## [ASSIGNMENT]
Every record must appear in your copy exactly as written, with no pictures.

## [DATA SUPPLIED]
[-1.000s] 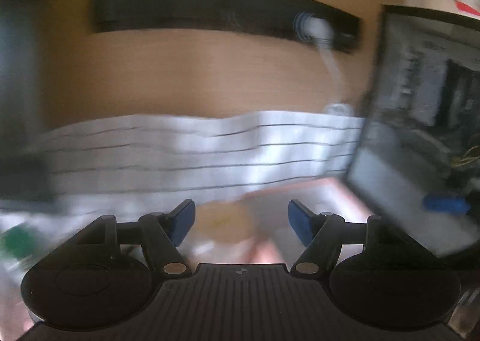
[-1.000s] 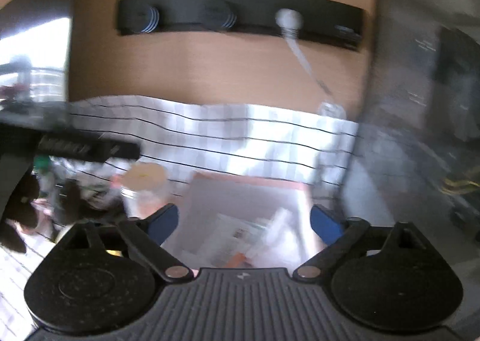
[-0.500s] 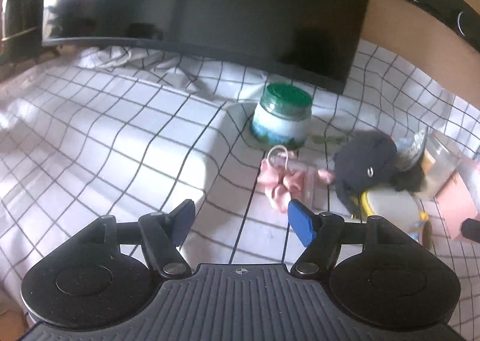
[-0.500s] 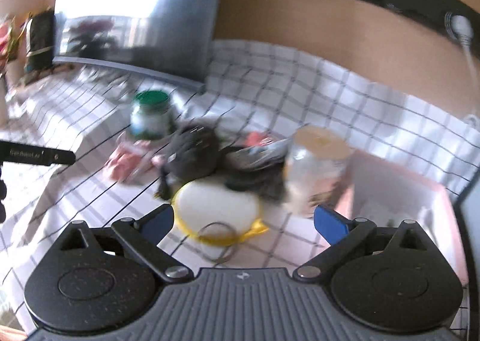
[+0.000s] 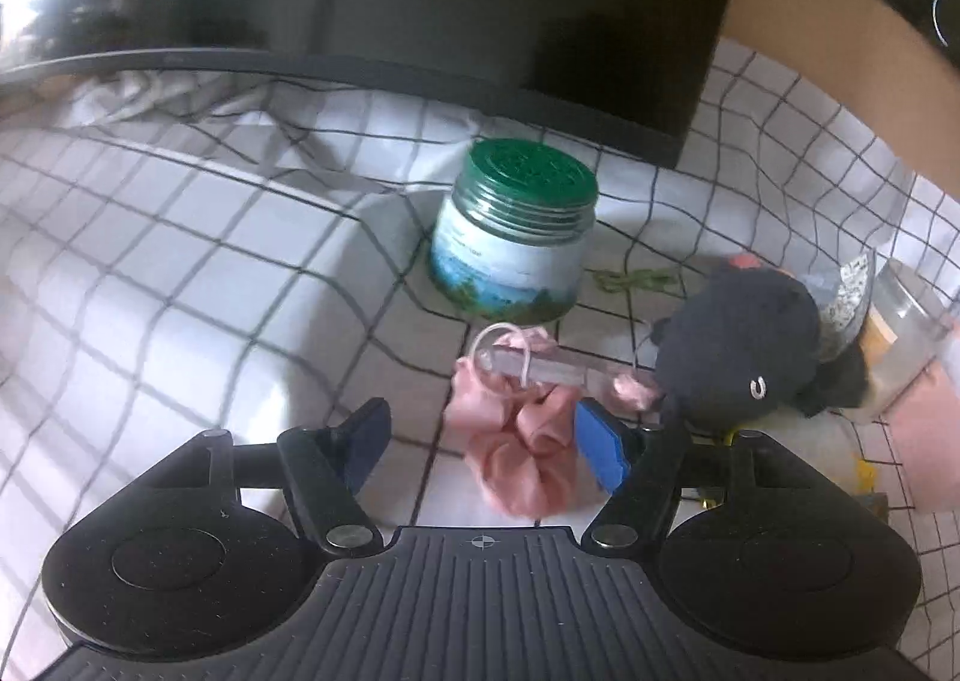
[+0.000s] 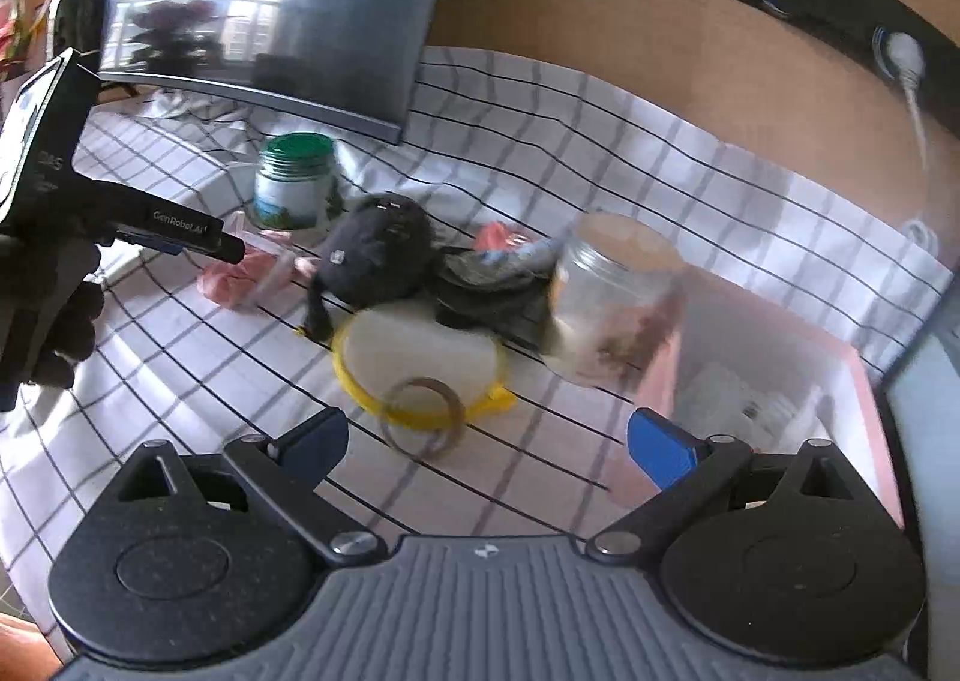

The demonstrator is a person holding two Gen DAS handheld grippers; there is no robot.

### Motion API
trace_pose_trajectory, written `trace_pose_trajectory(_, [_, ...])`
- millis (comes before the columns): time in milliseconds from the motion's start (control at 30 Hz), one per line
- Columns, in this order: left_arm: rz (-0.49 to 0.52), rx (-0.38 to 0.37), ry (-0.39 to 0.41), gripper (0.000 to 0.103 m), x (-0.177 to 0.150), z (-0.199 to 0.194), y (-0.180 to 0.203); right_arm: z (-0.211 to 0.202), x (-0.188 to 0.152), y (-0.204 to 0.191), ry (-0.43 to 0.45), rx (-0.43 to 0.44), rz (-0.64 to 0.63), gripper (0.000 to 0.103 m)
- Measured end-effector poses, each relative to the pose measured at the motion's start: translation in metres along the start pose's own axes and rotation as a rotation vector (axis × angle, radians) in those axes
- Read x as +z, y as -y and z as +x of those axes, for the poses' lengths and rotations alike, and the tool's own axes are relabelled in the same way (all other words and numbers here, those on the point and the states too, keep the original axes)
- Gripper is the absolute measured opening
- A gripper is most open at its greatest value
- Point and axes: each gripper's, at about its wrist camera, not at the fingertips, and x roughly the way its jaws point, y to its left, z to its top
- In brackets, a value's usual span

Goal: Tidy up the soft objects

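Now hovering low over the checked tabletop [image 5: 180,237], left claw [image 5: 480,435] spread wide, nothing between the blue pads. Just ahead, at lower centre of the left wrist frame, a pink scrunchie [image 5: 522,459], with a clear tube [image 5: 540,366] lying across its upper part. Touching that, at centre right, a dark plush toy [image 5: 744,345]. Behind, at frame centre, a green-lidded jar [image 5: 516,231], standing apart from the scrunchie.

Right claw [image 6: 486,441] likewise spread and empty, well short of the pile. In the right wrist frame: a tape ring [image 6: 426,417] and a yellow-rimmed lid [image 6: 420,357] just ahead at centre, a clear jar [image 6: 612,297] at centre right, a pink box [image 6: 864,381] at the right edge. Left claw's holder, in a black-gloved hand [image 6: 42,297], at the left edge.

Likely next: closing on the scrunchie for the box. Risks, judged from the layout:
- Pinching the tube along with the fabric, since it rests on top; could roll off or ride along.
- Grabbing only 1 fold, letting the soft cloth slip out.
- Snagging the plush toy, dragging it across the tabletop.
- Blur in both frames, so exact contact hard to tell.
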Motion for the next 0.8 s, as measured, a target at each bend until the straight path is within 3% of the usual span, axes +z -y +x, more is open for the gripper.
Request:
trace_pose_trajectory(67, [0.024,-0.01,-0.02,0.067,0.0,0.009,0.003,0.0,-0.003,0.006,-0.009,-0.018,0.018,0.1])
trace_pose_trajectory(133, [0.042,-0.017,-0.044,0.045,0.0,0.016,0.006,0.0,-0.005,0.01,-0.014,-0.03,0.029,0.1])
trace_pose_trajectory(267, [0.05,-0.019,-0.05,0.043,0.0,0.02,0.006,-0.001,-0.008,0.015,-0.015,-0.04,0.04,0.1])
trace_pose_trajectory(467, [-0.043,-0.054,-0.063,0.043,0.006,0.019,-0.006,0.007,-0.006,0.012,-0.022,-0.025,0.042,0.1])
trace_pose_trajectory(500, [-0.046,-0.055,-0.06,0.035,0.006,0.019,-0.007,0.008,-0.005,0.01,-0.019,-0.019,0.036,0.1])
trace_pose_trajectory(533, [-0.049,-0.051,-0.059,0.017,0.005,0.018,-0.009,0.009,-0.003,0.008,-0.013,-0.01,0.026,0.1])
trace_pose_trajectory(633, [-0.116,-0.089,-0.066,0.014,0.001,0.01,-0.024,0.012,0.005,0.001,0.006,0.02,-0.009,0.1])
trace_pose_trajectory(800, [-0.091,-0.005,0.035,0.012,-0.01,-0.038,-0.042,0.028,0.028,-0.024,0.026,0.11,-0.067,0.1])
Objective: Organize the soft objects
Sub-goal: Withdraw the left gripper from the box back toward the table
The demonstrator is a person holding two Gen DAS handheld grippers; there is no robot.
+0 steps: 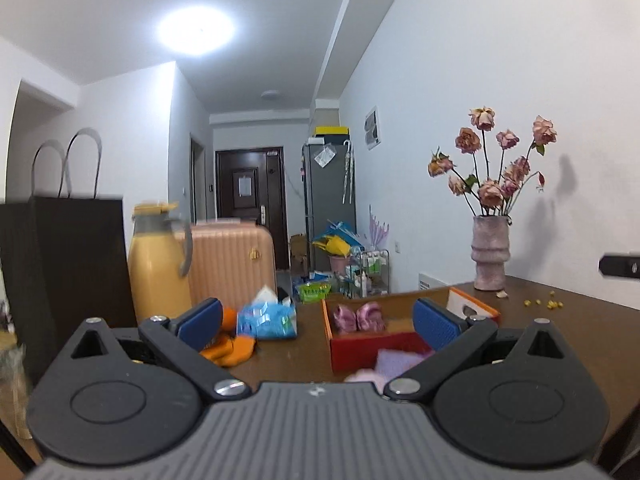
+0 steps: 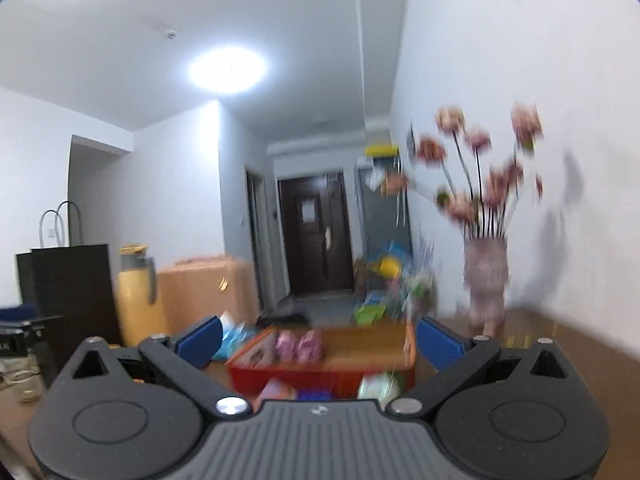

## [RESULT BELOW]
[-1.000s] 
[-1.000s] 
[-0.500s] 
[-0.500s] 
[+0.000s] 
[+0.000s] 

The demonstrator is a person holding two Gen DAS handheld grippers; there is no robot.

### Motion API
trace_pose_trajectory, written `trace_pose_trajectory(_, [_, ...])`
- millis (comes before the columns): time in milliseconds from the motion's start (control at 30 Hz), one per line
- Columns, in this order: left_arm: rz (-0.49 to 0.52), rx (-0.38 to 0.37), ry (-0.39 to 0.41), gripper (0.000 to 0.103 m), x (-0.177 to 0.150), z (-0.199 to 0.194), y (-0.180 to 0.203); right_arm: z (-0.211 to 0.202), x (-0.188 to 0.152), y (-0.204 to 0.191), ry (-0.43 to 0.45), rx (-0.43 to 0.44), rz (-0.64 to 0.63), gripper (0.000 to 0.103 m)
- Measured end-effector poses, each relative to the pose measured at the motion's start: translation in metres along the start pose's own axes and rotation as a rotation vector (axis × angle, radians) in those axes
- Read x as +z, y as -y and z as +x of those axes, for the poses' lengths and rotations alike, and the tool's own axes are relabelled in the same way (all other words and numbers here, those on the point and the states too, keep the original axes)
- Gripper is the absolute measured opening
- A gripper is most open at its greatest value
- Point and axes: each gripper's, at about its wrist camera, not at the fingertips, and x roughly the way its jaws point, y to its left, z to its top
- In brackets, a value's usual span

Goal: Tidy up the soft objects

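Now hovering low over the checked tabletop [image 5: 180,237], left claw [image 5: 480,435] spread wide, nothing between the blue pads. Just ahead, at lower centre of the left wrist frame, a pink scrunchie [image 5: 522,459], with a clear tube [image 5: 540,366] lying across its upper part. Touching that, at centre right, a dark plush toy [image 5: 744,345]. Behind, at frame centre, a green-lidded jar [image 5: 516,231], standing apart from the scrunchie.

Right claw [image 6: 486,441] likewise spread and empty, well short of the pile. In the right wrist frame: a tape ring [image 6: 426,417] and a yellow-rimmed lid [image 6: 420,357] just ahead at centre, a clear jar [image 6: 612,297] at centre right, a pink box [image 6: 864,381] at the right edge. Left claw's holder, in a black-gloved hand [image 6: 42,297], at the left edge.

Likely next: closing on the scrunchie for the box. Risks, judged from the layout:
- Pinching the tube along with the fabric, since it rests on top; could roll off or ride along.
- Grabbing only 1 fold, letting the soft cloth slip out.
- Snagging the plush toy, dragging it across the tabletop.
- Blur in both frames, so exact contact hard to tell.
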Motion for the next 0.8 s, as measured, a target at each bend until the straight path is within 3% of the usual span, axes +z -y +x, more is open for the gripper.
Request:
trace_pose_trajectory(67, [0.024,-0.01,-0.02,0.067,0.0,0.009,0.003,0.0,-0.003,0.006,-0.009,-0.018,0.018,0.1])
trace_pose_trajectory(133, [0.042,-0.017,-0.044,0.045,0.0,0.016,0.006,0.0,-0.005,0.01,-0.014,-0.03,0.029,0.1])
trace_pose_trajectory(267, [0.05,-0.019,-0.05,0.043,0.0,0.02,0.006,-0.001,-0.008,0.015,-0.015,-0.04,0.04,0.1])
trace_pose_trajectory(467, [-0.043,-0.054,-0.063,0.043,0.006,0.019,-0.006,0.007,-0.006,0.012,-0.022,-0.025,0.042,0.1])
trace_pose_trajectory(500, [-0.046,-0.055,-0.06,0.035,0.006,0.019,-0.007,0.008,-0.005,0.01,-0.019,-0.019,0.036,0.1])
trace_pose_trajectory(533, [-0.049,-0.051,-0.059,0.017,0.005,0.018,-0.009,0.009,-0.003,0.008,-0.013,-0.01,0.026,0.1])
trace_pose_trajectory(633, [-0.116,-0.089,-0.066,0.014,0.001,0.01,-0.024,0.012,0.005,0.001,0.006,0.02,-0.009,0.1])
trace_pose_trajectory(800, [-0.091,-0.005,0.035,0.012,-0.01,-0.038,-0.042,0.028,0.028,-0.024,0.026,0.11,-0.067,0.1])
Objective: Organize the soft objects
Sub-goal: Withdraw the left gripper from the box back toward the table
The demonstrator is a person holding two Gen DAS handheld grippers; there is no robot.
+0 steps: 
+0 steps: 

There is nothing more to add to the answer.